The first book by Ken Kalfus, a collection of short stories: Parisian sex museums, Third World deluges, existential dread and existential baseball. Newly reissued by Milkweed Editions.

- A New York Times Notable Book of the Year
- One of the Village Voice Literary Supplement’s 25 Favorite Books of the Year
- Salon.com Book Award


"Throughout this collection, the door is open to such unsettling ambiguity; always a tantalizing ''perhaps'' is in play..... Ken Kalfus lights his stories with this fundamental strangeness. The displaced figures in Thirst drift through worlds that are at once astonishing and familiar. They'd like to wake up in their own beds after a good night's sleep, but even that blessing would, we suspect, have the word ''perhaps'' in it somewhere."

— Ron Carlson, The New York Times Book Review  ("Invisible Malls, Imaginary Baseball: Anything is plausible in one or another of these short stories")

"Kalfus is one of those rare writers whose travels haven't colored his prose with cosmopolitan cynicism... He reminds us that sometimes the really significant truths are those found closest to home."

— Dwight Garner, The Village Voice

"A dazzling debut...With his amazingly eclectic story collection, Ken Kalfus emerges as a major literary talent...It's exhilarating to discover a young writer with so much range and so little self-consciousness about exploiting it."

— Laura Miller, Salon  ("The Amazing Voices of Ken Kalfus")

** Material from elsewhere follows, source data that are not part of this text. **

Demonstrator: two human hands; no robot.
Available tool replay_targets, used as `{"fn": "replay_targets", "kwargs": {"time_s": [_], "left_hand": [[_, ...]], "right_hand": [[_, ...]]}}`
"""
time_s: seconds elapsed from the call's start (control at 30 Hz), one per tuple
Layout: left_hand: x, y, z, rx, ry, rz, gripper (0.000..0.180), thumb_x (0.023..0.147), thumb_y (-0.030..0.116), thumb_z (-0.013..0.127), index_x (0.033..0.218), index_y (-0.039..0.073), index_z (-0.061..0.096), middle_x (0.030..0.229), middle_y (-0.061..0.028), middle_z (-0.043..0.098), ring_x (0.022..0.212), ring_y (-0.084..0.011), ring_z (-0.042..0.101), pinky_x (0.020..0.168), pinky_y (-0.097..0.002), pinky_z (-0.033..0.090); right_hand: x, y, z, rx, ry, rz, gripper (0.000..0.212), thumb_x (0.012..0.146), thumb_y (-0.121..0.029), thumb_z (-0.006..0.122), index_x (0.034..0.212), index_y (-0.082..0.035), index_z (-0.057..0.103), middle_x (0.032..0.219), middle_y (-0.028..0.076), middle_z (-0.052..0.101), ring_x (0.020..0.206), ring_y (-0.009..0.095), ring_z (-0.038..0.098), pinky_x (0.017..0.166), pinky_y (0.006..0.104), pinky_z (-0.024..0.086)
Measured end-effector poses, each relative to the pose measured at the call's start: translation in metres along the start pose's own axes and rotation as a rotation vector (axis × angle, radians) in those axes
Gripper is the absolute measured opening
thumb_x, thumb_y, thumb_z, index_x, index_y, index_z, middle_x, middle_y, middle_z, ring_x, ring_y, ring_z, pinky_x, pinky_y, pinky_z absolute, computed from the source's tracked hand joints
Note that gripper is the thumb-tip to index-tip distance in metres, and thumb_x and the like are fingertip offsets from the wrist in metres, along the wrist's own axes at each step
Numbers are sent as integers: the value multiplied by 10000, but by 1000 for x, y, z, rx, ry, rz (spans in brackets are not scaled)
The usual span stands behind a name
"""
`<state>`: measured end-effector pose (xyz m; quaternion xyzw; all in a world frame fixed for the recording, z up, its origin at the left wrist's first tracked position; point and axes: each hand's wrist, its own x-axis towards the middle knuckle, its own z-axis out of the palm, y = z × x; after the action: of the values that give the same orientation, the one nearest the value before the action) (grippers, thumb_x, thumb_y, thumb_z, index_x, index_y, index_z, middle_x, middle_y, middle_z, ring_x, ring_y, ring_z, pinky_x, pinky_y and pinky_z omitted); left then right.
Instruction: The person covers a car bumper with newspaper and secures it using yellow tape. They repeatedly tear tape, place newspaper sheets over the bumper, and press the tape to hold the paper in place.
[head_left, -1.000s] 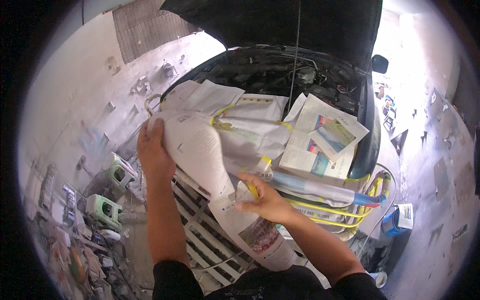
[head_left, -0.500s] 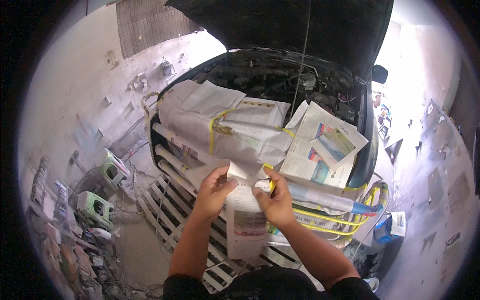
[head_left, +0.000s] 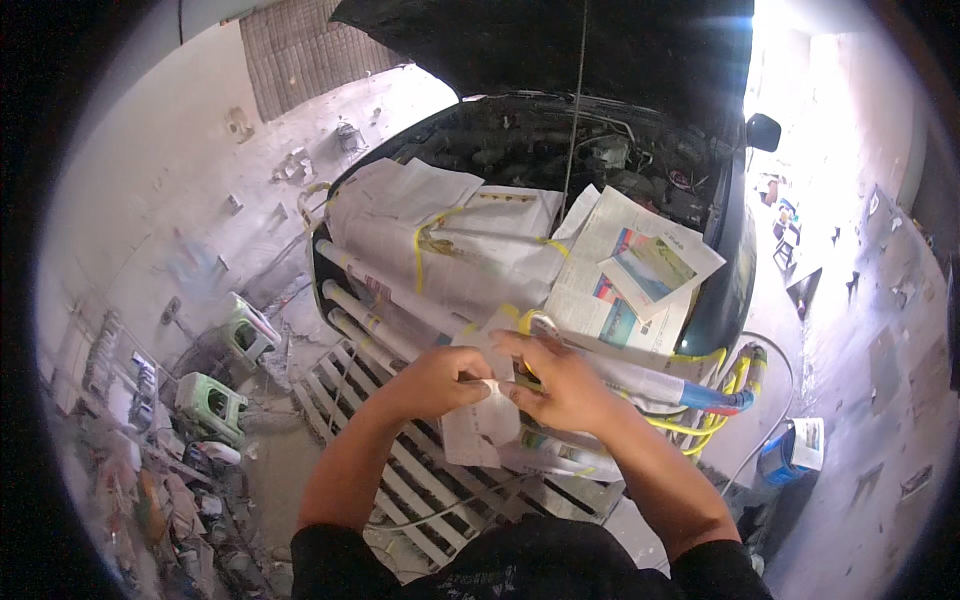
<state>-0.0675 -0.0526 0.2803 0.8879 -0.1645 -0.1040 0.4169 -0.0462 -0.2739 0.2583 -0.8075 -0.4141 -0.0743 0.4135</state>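
Observation:
My left hand [head_left: 432, 384] pinches a small piece of newspaper [head_left: 470, 440] between thumb and fingers, and the sheet hangs below it. Close beside it, my right hand [head_left: 560, 385] is bent round the same piece, its thumb at the paper's edge. A roll of yellow masking tape [head_left: 533, 321] shows at the right hand's fingertips, partly hidden by the fingers. Just beyond both hands is a car front [head_left: 470, 265] covered in newspaper sheets and strips of yellow tape. One loose colour-printed sheet [head_left: 660, 272] lies on top at the right.
The raised hood [head_left: 560, 45] stands over the open engine bay [head_left: 520, 140], held by a thin rod [head_left: 577, 110]. Paper-wrapped bars [head_left: 385, 300] cross the front above a slatted pallet [head_left: 340, 390]. Green stools [head_left: 210, 405] stand left, a blue bucket [head_left: 778, 458] right.
My hands have drawn together and the newspaper piece has folded and lifted between them. The tape roll has shifted to the far side of my right fingers. The view has swung slightly.

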Motion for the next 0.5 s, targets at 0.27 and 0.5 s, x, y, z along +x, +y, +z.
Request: {"fn": "replay_targets", "kwargs": {"time_s": [0.27, 0.5], "left_hand": [[-6, 29, 33, 98, 18, -6, 186, 821, 146, 664, 939, 4, 639, 837, -104, 672, 759, -168, 621, 697, -316, 482], [-3, 47, 55, 157, 18, -29, 171, 837, 148, 651, 918, -2, 635, 800, -99, 656, 740, -169, 611, 688, -323, 480]], "right_hand": [[-33, 24, 1, 226, -55, -57, 583, 802, -89, 678, 1333, -54, 441, 1005, 167, 646, 935, 347, 623, 831, 420, 487], [-61, 13, -23, 298, -54, 65, 595, 844, -93, 667, 1378, -74, 405, 901, 115, 665, 770, 265, 653, 723, 341, 510]]}}
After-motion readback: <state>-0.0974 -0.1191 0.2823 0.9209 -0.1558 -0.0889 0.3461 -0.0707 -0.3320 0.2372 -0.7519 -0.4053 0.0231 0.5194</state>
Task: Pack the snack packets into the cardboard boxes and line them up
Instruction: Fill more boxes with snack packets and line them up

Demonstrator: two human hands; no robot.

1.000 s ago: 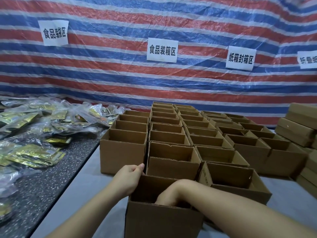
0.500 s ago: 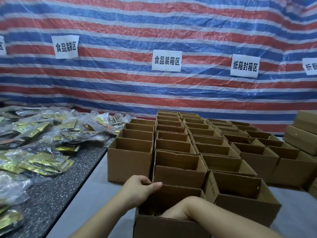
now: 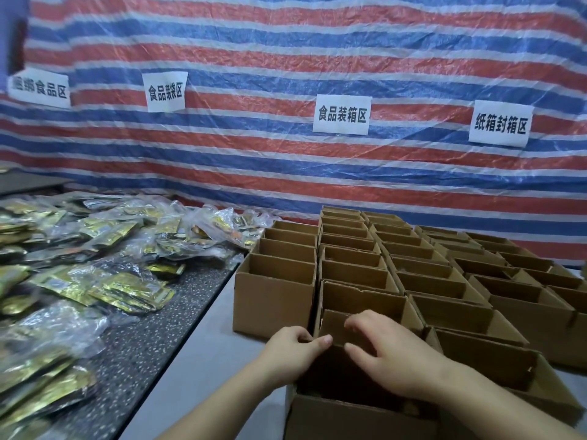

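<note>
Left hand (image 3: 290,354): fingers curled, thumb (image 3: 320,341) laid along the far-left rim corner of the nearest cardboard box (image 3: 359,414), pinching that corner flap. Right hand (image 3: 390,360): fingers (image 3: 357,325) loosely curled and slightly spread, hovering over the open mouth of the same box, at 3 o'clock from the left thumb; whether the fingertips touch the far flap cannot be told, and nothing is seen held. Nearest cardboard box: plain brown corrugated board, top open, interior dark, contents not legible; it sits at 6 o'clock of the frame, directly beneath both hands. Open cardboard boxes (image 3: 355,271): same brown board, all tops open, standing in several close-packed rows that run from just beyond the fingers toward 12 and 2 o'clock, sides touching. Snack packets (image 3: 104,287): gold and green foil pouches inside clear plastic bags, heaped loosely at 9 to 10 o'clock, well apart from both hands. Dark speckled table (image 3: 152,338): bears the packets. Pale grey surface (image 3: 203,369): bears the boxes, adjoining the speckled table. Striped tarpaulin (image 3: 286,58): red, blue and white backdrop at 12 o'clock, carrying white paper signs (image 3: 341,117) with black characters.
</note>
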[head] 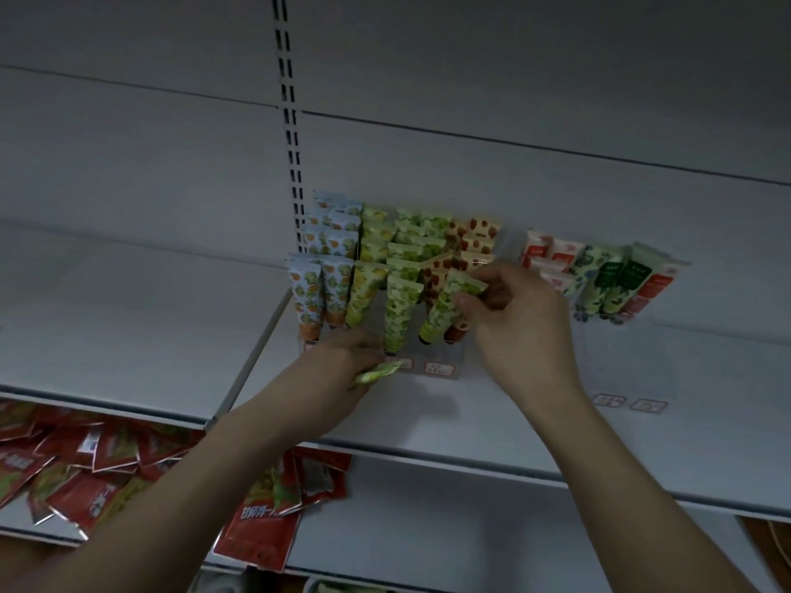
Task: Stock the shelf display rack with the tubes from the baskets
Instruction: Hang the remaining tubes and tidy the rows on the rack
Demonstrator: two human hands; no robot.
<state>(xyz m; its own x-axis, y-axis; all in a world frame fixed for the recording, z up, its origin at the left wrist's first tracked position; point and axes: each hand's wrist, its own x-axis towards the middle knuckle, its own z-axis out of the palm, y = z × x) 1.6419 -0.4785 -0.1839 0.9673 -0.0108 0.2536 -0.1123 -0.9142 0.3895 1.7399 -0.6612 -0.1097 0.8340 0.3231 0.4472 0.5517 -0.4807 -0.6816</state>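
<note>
The right hand (520, 318) pinches a green-patterned tube (445, 306) near its flat crimped end, thumb and fingers closed on it, the tube tilted with its cap pointing down and to the left of the grip. That cap sits in the front row of the clear display rack (432, 357), just beside a red-patterned tube (434, 278) that stands partly behind it. Left of the grip another green tube (400, 312) stands upright in the same row, then a yellow-green tube (364, 293), and furthest from the grip two blue-and-orange tubes (319, 293). Behind the grip further rows of the same prints climb toward the back panel (428, 164).

The left hand (346, 370) lies below and left of the right hand's grip, in front of the rack's base, its fingers curled round a second small green tube (379, 372) whose end pokes out toward the right. How many tubes it holds cannot be told.

To the right of the grip, well apart, a second rack (608, 284) holds white, red and green tubes. Both racks stand on the white shelf (428, 425). Beneath the shelf, under the left forearm, red packets (85, 464) lie in a loose heap
</note>
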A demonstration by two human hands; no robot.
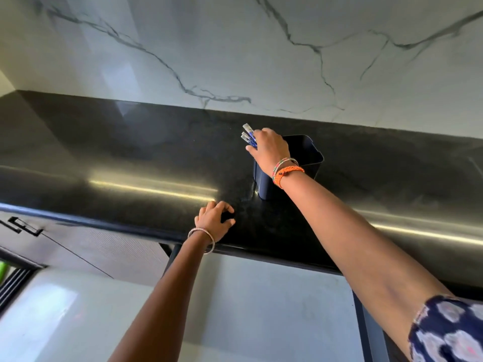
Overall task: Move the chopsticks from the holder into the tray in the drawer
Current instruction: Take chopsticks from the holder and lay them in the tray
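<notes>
A dark blue holder (311, 163) stands on the black countertop (130, 152), toward the back near the marble wall. My right hand (270, 150) is over the holder's left side, closed around a bunch of chopsticks (248, 135) with blue-and-white ends that stick out to the upper left. Their lower parts are hidden by my hand and the holder. My left hand (214, 218) rests near the counter's front edge with curled fingers, holding nothing. The drawer and its tray are out of sight.
A white marble backsplash (235, 48) rises behind the counter. Below the counter's front edge at left is a dark cabinet front with a black handle (24, 226). A pale floor (261, 309) lies beneath.
</notes>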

"An intelligent and playful collection of short stories that will move readers by engaging their sense of wonder and joy of exploration...Ken Kalfus resorts to fiction to accommodate what life can't accommodate - imaginary meanderings that the physical, phenomenological world makes impossible. He keeps contradictions and ambivalences in abeyance, forcing confrontation of possible and impossible worlds. He uses fiction, among other things, to address problems, without seeking to resolve them."

— Boston Book Review

"Kalfus veers between whimsical postmodern playfulness and a darker realism in the fourteen stories of his skilled, versatile first collection.... Ambitious and daring, with smart, fluid prose and an abundance of surprises."